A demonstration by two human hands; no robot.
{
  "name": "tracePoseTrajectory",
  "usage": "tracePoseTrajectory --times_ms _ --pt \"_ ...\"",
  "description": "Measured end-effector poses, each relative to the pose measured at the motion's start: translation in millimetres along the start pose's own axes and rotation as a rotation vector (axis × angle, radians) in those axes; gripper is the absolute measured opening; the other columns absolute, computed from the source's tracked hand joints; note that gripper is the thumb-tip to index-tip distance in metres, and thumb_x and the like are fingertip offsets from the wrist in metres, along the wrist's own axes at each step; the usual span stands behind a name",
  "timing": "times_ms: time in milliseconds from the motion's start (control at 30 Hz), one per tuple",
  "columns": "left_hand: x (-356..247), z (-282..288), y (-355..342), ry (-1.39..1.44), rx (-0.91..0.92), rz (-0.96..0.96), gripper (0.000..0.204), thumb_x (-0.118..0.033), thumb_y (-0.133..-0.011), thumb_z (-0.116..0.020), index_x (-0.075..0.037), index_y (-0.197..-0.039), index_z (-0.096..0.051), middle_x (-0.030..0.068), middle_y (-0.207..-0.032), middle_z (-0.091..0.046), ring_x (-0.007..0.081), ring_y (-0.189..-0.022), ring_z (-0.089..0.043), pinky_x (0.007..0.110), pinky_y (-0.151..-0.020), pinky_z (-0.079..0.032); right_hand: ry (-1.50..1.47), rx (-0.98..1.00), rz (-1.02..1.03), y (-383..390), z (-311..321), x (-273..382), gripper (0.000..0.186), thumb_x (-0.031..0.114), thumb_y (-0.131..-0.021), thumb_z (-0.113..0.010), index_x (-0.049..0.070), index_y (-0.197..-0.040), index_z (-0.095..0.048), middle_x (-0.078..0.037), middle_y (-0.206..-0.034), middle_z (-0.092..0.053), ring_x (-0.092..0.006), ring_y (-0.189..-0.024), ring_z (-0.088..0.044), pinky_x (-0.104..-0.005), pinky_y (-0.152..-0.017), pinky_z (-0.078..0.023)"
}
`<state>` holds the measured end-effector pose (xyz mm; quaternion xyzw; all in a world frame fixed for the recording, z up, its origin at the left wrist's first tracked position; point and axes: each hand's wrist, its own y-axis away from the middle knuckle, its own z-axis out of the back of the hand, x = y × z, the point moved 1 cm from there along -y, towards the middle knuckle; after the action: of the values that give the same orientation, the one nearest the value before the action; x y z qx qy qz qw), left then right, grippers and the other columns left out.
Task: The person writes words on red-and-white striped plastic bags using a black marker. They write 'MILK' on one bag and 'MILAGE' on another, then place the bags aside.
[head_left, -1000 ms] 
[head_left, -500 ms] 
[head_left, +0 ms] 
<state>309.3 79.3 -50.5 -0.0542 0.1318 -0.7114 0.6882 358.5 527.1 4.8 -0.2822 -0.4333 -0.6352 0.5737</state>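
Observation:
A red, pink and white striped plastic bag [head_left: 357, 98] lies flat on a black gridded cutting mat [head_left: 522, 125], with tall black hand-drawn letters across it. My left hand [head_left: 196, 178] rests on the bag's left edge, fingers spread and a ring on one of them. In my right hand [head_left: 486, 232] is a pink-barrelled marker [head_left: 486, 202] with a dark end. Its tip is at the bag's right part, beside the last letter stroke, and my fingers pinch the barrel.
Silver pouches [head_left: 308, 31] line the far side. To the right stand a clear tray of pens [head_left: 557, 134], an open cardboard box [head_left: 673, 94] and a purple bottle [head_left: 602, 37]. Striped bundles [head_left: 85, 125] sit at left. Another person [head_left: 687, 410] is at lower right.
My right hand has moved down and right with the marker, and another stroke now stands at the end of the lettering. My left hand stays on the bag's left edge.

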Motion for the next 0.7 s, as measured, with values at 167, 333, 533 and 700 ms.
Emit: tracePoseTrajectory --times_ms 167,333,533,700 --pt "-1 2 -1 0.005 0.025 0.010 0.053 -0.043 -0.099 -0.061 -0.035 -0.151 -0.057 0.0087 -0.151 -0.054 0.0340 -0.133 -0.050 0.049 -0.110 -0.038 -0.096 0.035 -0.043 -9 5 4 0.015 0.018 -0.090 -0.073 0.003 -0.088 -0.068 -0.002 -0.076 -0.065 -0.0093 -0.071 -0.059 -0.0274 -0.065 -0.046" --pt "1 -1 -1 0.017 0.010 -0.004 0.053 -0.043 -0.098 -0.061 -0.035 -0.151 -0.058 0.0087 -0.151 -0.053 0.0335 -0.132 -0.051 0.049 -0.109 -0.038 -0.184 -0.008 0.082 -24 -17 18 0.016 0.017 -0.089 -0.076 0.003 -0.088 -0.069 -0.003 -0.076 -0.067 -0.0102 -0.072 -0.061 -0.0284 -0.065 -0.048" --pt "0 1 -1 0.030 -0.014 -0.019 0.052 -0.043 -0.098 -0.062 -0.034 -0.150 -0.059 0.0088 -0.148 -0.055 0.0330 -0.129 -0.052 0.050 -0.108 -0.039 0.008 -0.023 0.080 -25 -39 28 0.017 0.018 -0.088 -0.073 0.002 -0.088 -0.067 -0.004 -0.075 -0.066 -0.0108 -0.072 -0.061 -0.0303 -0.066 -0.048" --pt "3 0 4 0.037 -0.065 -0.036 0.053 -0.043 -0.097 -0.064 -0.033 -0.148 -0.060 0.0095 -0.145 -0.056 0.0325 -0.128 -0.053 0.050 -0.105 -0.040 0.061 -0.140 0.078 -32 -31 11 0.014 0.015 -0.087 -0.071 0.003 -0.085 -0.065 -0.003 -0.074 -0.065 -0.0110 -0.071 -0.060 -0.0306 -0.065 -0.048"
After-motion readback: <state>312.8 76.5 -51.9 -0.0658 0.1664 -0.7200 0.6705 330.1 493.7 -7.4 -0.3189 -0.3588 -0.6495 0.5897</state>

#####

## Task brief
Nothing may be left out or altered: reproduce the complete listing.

## Solution to the problem
A demonstration by two human hands; no robot.
{
  "name": "tracePoseTrajectory",
  "usage": "tracePoseTrajectory --times_ms _ --pt \"_ ...\"",
  "description": "Measured end-effector poses, each relative to the pose measured at the motion's start: translation in millimetres along the start pose's own axes and rotation as a rotation vector (axis × angle, radians) in those axes; gripper is the absolute measured opening; the other columns absolute, computed from the source's tracked hand joints; note that gripper is the thumb-tip to index-tip distance in metres, and thumb_x and the like are fingertip offsets from the wrist in metres, along the wrist's own axes at each step; the usual span stands behind a name",
  "timing": "times_ms: time in milliseconds from the motion's start (control at 30 Hz), one per tuple",
  "columns": "left_hand: x (-356..247), z (-282..288), y (-355..342), ry (-1.39..1.44), rx (-0.91..0.92), rz (-0.96..0.96), gripper (0.000..0.204), thumb_x (-0.118..0.033), thumb_y (-0.133..-0.011), thumb_z (-0.116..0.020), index_x (-0.075..0.037), index_y (-0.197..-0.039), index_z (-0.096..0.051), middle_x (-0.030..0.068), middle_y (-0.207..-0.032), middle_z (-0.091..0.046), ring_x (-0.007..0.081), ring_y (-0.189..-0.022), ring_z (-0.089..0.043), pinky_x (0.007..0.110), pinky_y (-0.151..-0.020), pinky_z (-0.079..0.032); right_hand: ry (-1.50..1.47), rx (-0.98..1.00), rz (-1.02..1.03), y (-383..390), z (-311..321), x (-273..382), gripper (0.000..0.186), thumb_x (-0.031..0.114), thumb_y (-0.131..-0.021), thumb_z (-0.113..0.010), index_x (-0.049..0.070), index_y (-0.197..-0.040), index_z (-0.095..0.048), middle_x (-0.078..0.037), middle_y (-0.206..-0.034), middle_z (-0.092..0.053), ring_x (-0.092..0.006), ring_y (-0.189..-0.024), ring_z (-0.088..0.044), pinky_x (-0.104..-0.005), pinky_y (-0.152..-0.017), pinky_z (-0.078..0.023)"
}
`<state>` holds the measured end-effector pose (xyz mm; quaternion xyzw; all in a world frame fixed for the recording, z up, its origin at the left wrist's first tracked position; point and axes: each hand's wrist, its own y-axis away from the middle knuckle, its own z-axis out of the back of the hand, x = y × z, the point moved 1 cm from there along -y, towards the middle knuckle; after the action: of the values that give the same orientation, the one nearest the value before the action; x y z qx qy qz qw), left then right, grippers and the other columns left out.
Task: The person writes words on red-and-white striped plastic bags using a black marker. They write 'MILK' on one bag and 'MILAGE' on another, then place the bags aside.
[head_left, -1000 ms] 
[head_left, -500 ms] 
[head_left, +0 ms] 
<state>309.3 79.3 -50.5 -0.0542 0.1318 -0.7114 0.6882 358.5 527.1 4.8 -0.2822 -0.4333 -0.6352 0.5737</state>
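Observation:
A red, pink and white striped plastic bag [head_left: 357, 98] lies flat on a black gridded cutting mat [head_left: 522, 125], with tall black hand-drawn letters across it. My left hand [head_left: 196, 178] rests on the bag's left edge, fingers spread and a ring on one of them. In my right hand [head_left: 486, 232] is a pink-barrelled marker [head_left: 486, 202] with a dark end. Its tip is at the bag's right part, beside the last letter stroke, and my fingers pinch the barrel.
Silver pouches [head_left: 308, 31] line the far side. To the right stand a clear tray of pens [head_left: 557, 134], an open cardboard box [head_left: 673, 94] and a purple bottle [head_left: 602, 37]. Striped bundles [head_left: 85, 125] sit at left. Another person [head_left: 687, 410] is at lower right.
My right hand has moved down and right with the marker, and another stroke now stands at the end of the lettering. My left hand stays on the bag's left edge.
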
Motion for the next 0.7 s, as measured, with values at 167, 333, 533 and 700 ms.
Emit: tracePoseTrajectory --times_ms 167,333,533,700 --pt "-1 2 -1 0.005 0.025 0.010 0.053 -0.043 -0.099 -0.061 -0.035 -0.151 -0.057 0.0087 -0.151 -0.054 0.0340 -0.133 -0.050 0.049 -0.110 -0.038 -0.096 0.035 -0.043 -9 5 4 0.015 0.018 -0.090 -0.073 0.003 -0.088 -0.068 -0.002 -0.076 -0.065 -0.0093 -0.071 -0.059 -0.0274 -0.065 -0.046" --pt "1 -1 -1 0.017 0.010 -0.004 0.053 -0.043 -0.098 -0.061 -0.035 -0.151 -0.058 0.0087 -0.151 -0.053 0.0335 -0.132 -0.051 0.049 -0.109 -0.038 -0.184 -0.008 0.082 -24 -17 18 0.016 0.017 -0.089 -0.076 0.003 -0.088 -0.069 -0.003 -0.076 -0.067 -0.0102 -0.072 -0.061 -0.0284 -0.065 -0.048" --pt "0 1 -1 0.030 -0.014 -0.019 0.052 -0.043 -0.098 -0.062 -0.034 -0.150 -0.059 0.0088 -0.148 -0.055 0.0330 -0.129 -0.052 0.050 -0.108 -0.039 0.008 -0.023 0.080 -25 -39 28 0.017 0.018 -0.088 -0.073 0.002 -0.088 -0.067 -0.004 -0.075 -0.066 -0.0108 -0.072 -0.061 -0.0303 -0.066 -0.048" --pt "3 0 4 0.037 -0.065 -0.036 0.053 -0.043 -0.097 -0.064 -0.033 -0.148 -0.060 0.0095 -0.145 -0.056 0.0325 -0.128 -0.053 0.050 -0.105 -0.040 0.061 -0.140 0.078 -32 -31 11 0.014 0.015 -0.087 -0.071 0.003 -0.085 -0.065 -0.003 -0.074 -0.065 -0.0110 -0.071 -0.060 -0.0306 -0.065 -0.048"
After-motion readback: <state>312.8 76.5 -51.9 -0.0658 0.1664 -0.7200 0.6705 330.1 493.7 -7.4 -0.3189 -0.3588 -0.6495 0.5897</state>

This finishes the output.